BERT and SEARCH: How BERT is used to improve searching?


bert-traveler-example-feature-snippet-800x463

Search Engine is a technology which ranks pages across the Internet according to some rule. The page it shows to a user depends on the query the user searched. Query is in the form of text. So, in order to understand this text, search engine first need to understand what the user want to search. This is very difficult as any language that is there, is not definitive. One thing can be represented in a language in many ways. This makes it very difficult to understand the query. Over the years, this capability of search engine has been increased to a huge extent. But sometimes search engine still can't get complex or conversational queries right. Users might type the query where they use “keyword-ese", entering words that they think search engine might understands, but are not actually how they would naturally write or ask a question in real-life.

This breakthrough was the result of Google research on transformers which resulted in BERT. These models work by looking across all words for a particular word. That means, to get the representation or meaning of a word, they will look for the words that in around that word. Hence, we can say that they look at the context of the word used rather than their dictionary meaning. Looking for words both before and after makes it very strong in getting the best meaning of the word present in that text.

To get the indepth understanding of BERT model, please go ahead on this link which will help you understand it in depth.

Cracking your queries

Particularly for longer queries, such as conversational type queries, or searches queries which includes prepositions such as 'to', 'on', 'for',etc matter a lot in the sentence as it drives the overall meaning of the query. Search Engine will be able to understand the hidden meaning or context of the query searched by user. Hence, any user can search in a way which he/she feels natural or the way in which he/she will ask verbally. BERT will look around for each work to get the inner or hidden meaning of the query text.

BERT in action

Example 1

Screen-Shot-2020-10-03-at-4.44.03-PM

The figure should search results for query “2019 brazil traveler to USA need a visa.” For this query most important word if 'to' which is used in understanding the meaning of this query. It is about a Brazilian person traveling to the U.S., and not the other way around. Previous models wouldn't understand this important connection of 'to' in the query. That is why they would return information about U.S. citizens traveling to Brazil instead. With the help of BERT, this subtle connection is grasped in the query easily and now search engine knows that 'to' word in the query matters here a lot. Hence, it can provide us relevant result of the query which the user actually intended to search.

Example 2

Screen-Shot-2020-10-03-at-4.46.09-PM

The figure should search results for query: “do estheticians stand a lot at work.” Previous models would generally take an approach of matching keywords.For Example, the search engine would match 'stand-alone' with the string 'stand' in the user's query. But as we can see this word in the given context, this is not the correct usage of this word. But if we look at the result of the BERT, we can see it understands that 'stand' word is used in the context which is related to physical demands of a job. Hence, as it gets the actual context of the word used, it is able to show us the relevant result of the query.

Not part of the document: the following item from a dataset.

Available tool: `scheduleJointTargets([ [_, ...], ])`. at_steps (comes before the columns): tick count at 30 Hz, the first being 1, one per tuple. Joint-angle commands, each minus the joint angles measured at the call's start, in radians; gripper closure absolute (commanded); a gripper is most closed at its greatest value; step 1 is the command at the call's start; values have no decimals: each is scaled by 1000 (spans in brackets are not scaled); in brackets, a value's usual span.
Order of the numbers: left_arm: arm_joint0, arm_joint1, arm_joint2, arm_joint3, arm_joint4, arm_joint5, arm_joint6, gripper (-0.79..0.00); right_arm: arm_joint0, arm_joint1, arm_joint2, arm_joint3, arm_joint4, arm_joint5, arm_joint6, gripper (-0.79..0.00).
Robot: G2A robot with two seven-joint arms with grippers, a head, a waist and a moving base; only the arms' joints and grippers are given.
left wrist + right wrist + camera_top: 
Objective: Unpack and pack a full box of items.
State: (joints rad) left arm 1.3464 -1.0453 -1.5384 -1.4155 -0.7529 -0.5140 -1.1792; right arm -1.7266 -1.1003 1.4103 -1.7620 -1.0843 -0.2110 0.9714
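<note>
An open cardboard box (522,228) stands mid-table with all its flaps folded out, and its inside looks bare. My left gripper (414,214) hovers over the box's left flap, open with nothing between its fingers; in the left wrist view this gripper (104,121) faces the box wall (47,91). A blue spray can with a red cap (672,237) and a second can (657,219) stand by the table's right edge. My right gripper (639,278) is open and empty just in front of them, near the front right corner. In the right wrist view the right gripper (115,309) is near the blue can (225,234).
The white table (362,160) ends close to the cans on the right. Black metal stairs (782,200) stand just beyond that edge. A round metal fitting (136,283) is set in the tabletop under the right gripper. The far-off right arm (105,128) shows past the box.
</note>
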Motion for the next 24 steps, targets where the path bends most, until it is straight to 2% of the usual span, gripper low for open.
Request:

BERT is not only restricted to any one language. It can be used across the globe with totally different language. This is because these models learn the hidden meaning of the words and the context. They learn the underlinings of how words are used and how they combine to form meaningful sentences which results in useful meanings. Hence these models can learn these hidden meanings and use or apply these learned meaning to any other language.So one can learn these hidden meanings and structures from say, English and use these to understand say, Turkish. This is very useful as we have large amounts of text available in English but very less in Turkish. This really helps the search engine to understand the query of the user in any language.
To know more about this method, please go ahead and read this article on M-BERT.

No matter what user is looking for, rather than typing in form of keyword-ese which one think that might return the relevant results, one should always enter it in the natural form;The form in which people speak. But not everything is always work the way we want, even with BERT as well. For Example, searching “what state is south of Nebraska”, BERT returns results of a community called “South Nebraska”.

Natural Language understanding remains an difficult challenge even after release of BERT, and it keeps the research society to continue to improve Search. They are always getting better and working to find the meaning in-- and most helpful information for-- every query you send our way. OpenAI's GPT-3 is just and example what these Language Models can do when it is build with many parameters.